The following excerpts are from the article Zen and the Heart of Physical Comedy: The Revenge of Murphy's Law. (The article in full below.)
“That the fruit of four and a half billion years can be undone in a careless moment is a fact against which belief rebels,”Those of you who remember some of the details of what happened that faithful day in Ukraine when the Chernobyl power plant exploded you will appreciate the accuracy of the details in the following excerpt.
"This Russian two-reeler is full of laughs as our Fiercely determined technicians, Laurelovitch and Hardyofsky, end perfectly good reasons to turn off the emergency cooling system, remove all but a few control rods while leaving the reactor operating, and disengage all safety systems designed to implement automatic shutdown.
When Mrs. Hardyofsky — in this version played by a Soviet nuclear expert — returns home, she is shocked beyond belief to learn that the menfolk have deliberately disabled so many safety and warning systems, then run the reactor in a very unstable condition. But they did, and our little tragi-comedy ends with the prospect of millions of people, even the unborn (politely referred to as third- and fourth party victims), paying the price in sequels yet unfilmed."
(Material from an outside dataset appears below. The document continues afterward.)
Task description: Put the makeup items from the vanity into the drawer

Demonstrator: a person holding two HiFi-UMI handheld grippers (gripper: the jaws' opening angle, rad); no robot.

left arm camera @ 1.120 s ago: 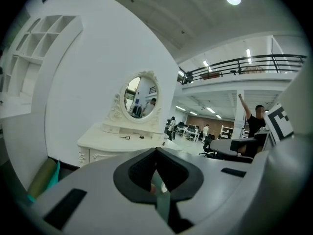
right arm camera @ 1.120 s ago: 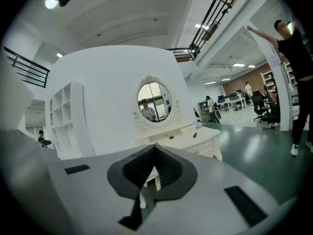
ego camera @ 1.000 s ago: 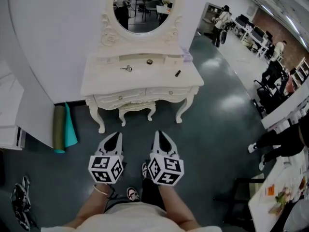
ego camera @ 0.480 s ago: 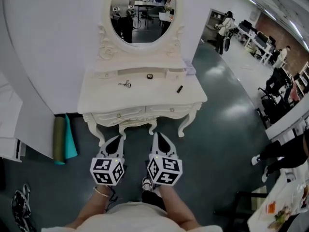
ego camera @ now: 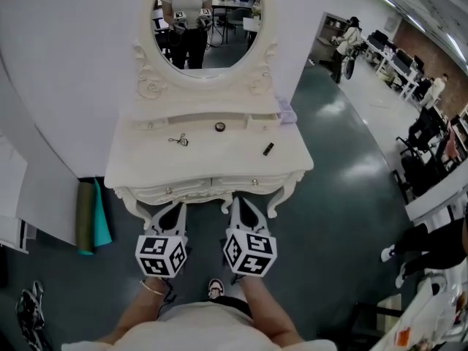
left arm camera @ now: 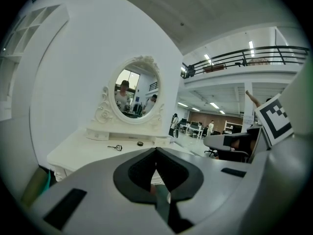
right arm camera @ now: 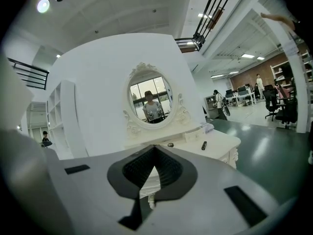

"Whatever can go wrong will go wrong in a big way. Who could better tell this simple truth about ourselves than the clown? The clown revels in the mundane, celebrating the ever-recurring awkwardnesses inherent in our daily struggle to maintain equilibrium. The clown’s world of naivete is but a microcosm of our complex universe."
"By nature a physical comedian, the clown catalogs and insists on re staging man’s inevitable mishaps and miscalculations, and then really rubs it in by irreverently depicting the ego’s involvement in the struggle: not just the pride that goeth before destruction and the haughty spirit that precedes a fall that Solomon First warned us about, but also the terrible embarrassment that follows, and the noble attempts at cover-up.We trip on the sidewalk. In a revealing moment of truth, our eyes blink, our cheeks blush, our breath shortens, our muscles tense, our stomach churns. Furtive sideways glances check the scene for eyewitnesses. We attempt a quick return to normalcy. Denial, denial, denial.
But while we are taught to hide error and above all maintain our cool, the clown is humanity’s lie detector test and safety valve. The clown shows us that precise moment of cover-up, the instant when one’s self-assurance is stripped away. “It really isn’t the trip itself that’s funny,” explains Bill Irwin. “It’s the gestures and motions afterwards, the looking back at the spot, the trying to make an excuse for having tripped.”